PyTorch
Datasets: —need len and get_item
Dataloaders —collate_fn defines how the different data examples should be turned into a batch
Backwards: —fills “grad” field of every tensor that requires it
Zero_grad —turns “grad” field of every tensor that requires it to 0
optimizer.step() —the optimizer has a bunch of parameters stored in it, and it looks at the gradient of all the parameters and then does a backward step
Use register_buffer to add a desired tensor to the model, so it gets moved to the right device. persistent=False will make it not part of the state_dict.
Memory
- Pre-allocating tensors saves memory instead of appending them to a list then concatenating. This is because torch.cat requires a sudden allocation of a lot of contiguous memory, AND lots of appending, while pre-allocating just requires the former.
Learning Rate Schedulers
Learning rate schedulers are sometimes recursive, like cosineLR.
In Place Operations
- Be careful with in-place operations, for instance x = x + relu(x, inplace=True)

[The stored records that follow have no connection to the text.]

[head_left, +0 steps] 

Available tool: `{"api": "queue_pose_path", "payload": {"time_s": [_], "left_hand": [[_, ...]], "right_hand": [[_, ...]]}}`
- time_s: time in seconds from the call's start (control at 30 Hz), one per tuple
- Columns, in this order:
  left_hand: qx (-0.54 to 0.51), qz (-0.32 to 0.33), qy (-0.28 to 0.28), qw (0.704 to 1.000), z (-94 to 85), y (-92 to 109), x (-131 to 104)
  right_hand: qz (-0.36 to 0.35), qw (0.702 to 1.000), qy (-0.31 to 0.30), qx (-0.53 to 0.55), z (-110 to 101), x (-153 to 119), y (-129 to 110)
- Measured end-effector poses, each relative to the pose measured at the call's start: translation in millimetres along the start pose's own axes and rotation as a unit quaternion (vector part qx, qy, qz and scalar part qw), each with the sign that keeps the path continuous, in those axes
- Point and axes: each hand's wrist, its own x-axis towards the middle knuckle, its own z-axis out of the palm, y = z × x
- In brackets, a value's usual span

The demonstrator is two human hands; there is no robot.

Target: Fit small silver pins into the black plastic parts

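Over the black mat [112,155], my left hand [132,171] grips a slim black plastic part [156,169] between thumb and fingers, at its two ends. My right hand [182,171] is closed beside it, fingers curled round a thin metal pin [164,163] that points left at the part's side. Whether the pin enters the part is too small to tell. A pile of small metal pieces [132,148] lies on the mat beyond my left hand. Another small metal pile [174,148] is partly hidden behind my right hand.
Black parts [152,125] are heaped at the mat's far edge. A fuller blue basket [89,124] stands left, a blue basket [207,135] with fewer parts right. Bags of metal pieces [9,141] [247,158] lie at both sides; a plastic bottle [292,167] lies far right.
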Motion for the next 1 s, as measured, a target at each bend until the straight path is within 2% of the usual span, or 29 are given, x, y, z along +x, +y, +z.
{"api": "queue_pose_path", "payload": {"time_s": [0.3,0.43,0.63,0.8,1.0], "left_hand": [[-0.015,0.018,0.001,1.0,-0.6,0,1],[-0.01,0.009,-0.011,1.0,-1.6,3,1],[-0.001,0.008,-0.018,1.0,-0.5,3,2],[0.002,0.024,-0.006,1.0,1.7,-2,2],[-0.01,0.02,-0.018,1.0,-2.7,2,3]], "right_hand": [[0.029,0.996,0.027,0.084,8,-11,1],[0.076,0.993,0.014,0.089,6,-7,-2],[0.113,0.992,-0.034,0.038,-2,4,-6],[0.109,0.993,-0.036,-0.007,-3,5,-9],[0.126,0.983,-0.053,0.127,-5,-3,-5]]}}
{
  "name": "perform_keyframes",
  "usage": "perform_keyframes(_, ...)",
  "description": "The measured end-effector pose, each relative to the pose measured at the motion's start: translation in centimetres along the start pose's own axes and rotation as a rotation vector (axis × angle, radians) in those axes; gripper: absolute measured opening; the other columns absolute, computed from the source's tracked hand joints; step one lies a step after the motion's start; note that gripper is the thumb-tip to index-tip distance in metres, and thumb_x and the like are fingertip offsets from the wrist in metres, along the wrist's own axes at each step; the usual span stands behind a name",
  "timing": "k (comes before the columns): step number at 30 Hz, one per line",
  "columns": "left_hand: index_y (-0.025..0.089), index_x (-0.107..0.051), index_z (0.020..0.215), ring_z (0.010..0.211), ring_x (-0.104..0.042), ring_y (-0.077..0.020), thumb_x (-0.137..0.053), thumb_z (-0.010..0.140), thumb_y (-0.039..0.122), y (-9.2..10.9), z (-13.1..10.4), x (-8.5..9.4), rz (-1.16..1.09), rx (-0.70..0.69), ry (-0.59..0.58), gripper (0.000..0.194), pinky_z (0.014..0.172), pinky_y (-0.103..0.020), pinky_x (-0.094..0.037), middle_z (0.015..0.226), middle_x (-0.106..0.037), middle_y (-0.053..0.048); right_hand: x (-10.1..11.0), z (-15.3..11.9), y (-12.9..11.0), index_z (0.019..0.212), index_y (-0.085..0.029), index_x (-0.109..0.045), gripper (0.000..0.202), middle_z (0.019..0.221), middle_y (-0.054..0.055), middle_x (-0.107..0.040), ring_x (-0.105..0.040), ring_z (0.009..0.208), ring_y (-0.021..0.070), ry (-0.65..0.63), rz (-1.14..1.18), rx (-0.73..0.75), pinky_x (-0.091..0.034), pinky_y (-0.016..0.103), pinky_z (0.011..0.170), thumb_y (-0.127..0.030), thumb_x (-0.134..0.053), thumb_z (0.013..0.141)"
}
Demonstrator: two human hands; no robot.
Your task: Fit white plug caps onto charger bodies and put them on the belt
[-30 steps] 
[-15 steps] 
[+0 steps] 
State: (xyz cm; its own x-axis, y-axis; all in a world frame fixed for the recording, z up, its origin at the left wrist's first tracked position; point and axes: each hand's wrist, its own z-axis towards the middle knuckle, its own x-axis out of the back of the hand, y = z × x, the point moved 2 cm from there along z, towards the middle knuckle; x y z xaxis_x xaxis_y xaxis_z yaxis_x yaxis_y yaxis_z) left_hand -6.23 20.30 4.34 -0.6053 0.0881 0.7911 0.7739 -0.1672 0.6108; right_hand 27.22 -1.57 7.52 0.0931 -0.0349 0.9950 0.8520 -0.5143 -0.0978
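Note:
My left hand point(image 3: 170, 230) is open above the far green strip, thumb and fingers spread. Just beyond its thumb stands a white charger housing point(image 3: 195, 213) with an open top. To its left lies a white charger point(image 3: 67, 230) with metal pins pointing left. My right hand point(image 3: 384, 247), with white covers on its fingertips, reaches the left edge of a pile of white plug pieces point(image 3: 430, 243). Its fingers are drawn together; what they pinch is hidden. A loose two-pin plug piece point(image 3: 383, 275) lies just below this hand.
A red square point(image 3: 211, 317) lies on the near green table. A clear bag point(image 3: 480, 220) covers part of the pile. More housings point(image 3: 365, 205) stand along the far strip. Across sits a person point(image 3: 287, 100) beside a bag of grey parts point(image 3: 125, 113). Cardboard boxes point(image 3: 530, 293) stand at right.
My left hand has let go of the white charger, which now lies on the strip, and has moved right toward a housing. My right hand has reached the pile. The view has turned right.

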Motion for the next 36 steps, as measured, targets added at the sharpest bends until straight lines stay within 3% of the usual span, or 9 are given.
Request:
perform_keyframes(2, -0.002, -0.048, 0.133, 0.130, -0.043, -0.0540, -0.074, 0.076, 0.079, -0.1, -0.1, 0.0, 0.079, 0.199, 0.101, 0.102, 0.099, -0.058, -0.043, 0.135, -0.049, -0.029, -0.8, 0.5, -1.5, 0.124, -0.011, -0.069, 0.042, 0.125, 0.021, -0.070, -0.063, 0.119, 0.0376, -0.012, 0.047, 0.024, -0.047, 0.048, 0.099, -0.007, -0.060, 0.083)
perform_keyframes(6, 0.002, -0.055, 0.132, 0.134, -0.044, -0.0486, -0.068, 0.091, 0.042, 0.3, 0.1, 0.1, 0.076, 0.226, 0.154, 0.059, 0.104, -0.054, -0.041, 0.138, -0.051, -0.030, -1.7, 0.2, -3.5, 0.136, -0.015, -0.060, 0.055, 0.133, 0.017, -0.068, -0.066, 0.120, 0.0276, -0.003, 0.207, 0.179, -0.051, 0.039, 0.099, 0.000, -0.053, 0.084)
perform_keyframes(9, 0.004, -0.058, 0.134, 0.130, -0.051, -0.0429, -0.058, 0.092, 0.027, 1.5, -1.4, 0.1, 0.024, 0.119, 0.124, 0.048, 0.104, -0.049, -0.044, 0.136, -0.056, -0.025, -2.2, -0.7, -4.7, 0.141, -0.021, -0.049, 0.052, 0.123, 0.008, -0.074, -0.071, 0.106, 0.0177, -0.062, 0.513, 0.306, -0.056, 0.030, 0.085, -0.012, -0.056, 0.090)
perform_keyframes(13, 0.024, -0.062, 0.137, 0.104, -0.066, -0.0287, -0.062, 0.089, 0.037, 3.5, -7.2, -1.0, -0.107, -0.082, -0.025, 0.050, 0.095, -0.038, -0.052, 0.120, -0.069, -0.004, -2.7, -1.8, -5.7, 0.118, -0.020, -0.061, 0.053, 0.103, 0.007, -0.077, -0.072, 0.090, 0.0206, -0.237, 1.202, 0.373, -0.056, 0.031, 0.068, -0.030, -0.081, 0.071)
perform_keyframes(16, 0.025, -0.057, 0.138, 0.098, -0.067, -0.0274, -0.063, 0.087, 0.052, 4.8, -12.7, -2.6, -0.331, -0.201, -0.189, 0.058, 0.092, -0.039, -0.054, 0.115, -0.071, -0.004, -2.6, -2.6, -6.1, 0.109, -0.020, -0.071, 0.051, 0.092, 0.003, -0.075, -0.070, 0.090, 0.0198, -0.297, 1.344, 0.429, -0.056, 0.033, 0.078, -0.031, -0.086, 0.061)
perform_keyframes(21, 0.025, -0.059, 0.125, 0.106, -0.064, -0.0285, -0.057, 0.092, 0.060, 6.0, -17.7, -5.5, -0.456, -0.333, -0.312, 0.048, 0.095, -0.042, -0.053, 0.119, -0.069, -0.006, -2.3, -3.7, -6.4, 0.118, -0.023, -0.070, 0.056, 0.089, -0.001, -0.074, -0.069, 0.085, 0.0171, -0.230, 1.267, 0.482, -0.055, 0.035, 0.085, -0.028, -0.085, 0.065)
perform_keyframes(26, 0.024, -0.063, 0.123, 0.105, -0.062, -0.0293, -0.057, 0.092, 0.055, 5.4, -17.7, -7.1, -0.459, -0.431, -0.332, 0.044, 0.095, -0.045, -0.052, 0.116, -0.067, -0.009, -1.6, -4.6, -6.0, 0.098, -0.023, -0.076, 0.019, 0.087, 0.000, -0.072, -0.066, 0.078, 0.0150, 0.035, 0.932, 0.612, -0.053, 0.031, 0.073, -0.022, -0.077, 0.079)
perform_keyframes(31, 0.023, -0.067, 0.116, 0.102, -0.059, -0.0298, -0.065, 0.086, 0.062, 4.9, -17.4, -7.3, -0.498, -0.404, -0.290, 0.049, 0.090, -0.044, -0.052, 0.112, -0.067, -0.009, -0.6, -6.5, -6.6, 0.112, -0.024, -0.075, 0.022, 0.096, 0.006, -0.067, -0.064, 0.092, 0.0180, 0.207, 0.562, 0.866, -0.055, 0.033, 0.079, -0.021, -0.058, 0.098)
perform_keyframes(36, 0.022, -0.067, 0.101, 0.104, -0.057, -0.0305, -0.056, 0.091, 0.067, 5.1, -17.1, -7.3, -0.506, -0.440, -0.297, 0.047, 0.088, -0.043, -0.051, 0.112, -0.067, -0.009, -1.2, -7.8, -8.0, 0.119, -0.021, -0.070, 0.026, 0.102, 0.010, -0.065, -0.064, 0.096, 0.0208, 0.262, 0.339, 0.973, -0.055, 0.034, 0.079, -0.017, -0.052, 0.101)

- Will zero out the negative parts of both terms, since that happens before addition.
Useful Operations
- torch.split splits tensors to the specified size.
- torch.chunk splits tensors into a desired number of chunks
- unbid removes a tensor dimension and returns a tuple of slices
- To generate a boolean mask for an operation that varies based on batches, we can create a tensor of scores then use >= and <= to unmask certain elements.
- torch.expand - you can actually expand to a larger number of dimensions, with new dimensions being added to the front.
For instance, you can do: A = torch.arange(80).reshape(2, 2, 2, 10, 1, 1)
A = A.expand(69, 49, 27, -1, -1, -1, -1, -1, -1)
BE CAREFUL - if you overwrite part of the expanded vector, you overwrite everything it was expanded to.
No Grad
- Inference mode is faster, but can’t mutate tensors
- can also use with torch.grad_enabled()
Datasets
- Map dataset load everything
- Iterables define a way to iterate through the dataset.
- convention is return a tuple of things per batch
Dataloaders
- Pin memory only allocates when the dataloader is called, apparently
- persistent workers keeps dataloader workers around, use for train, not valid
Last Reviewed: 4/30/25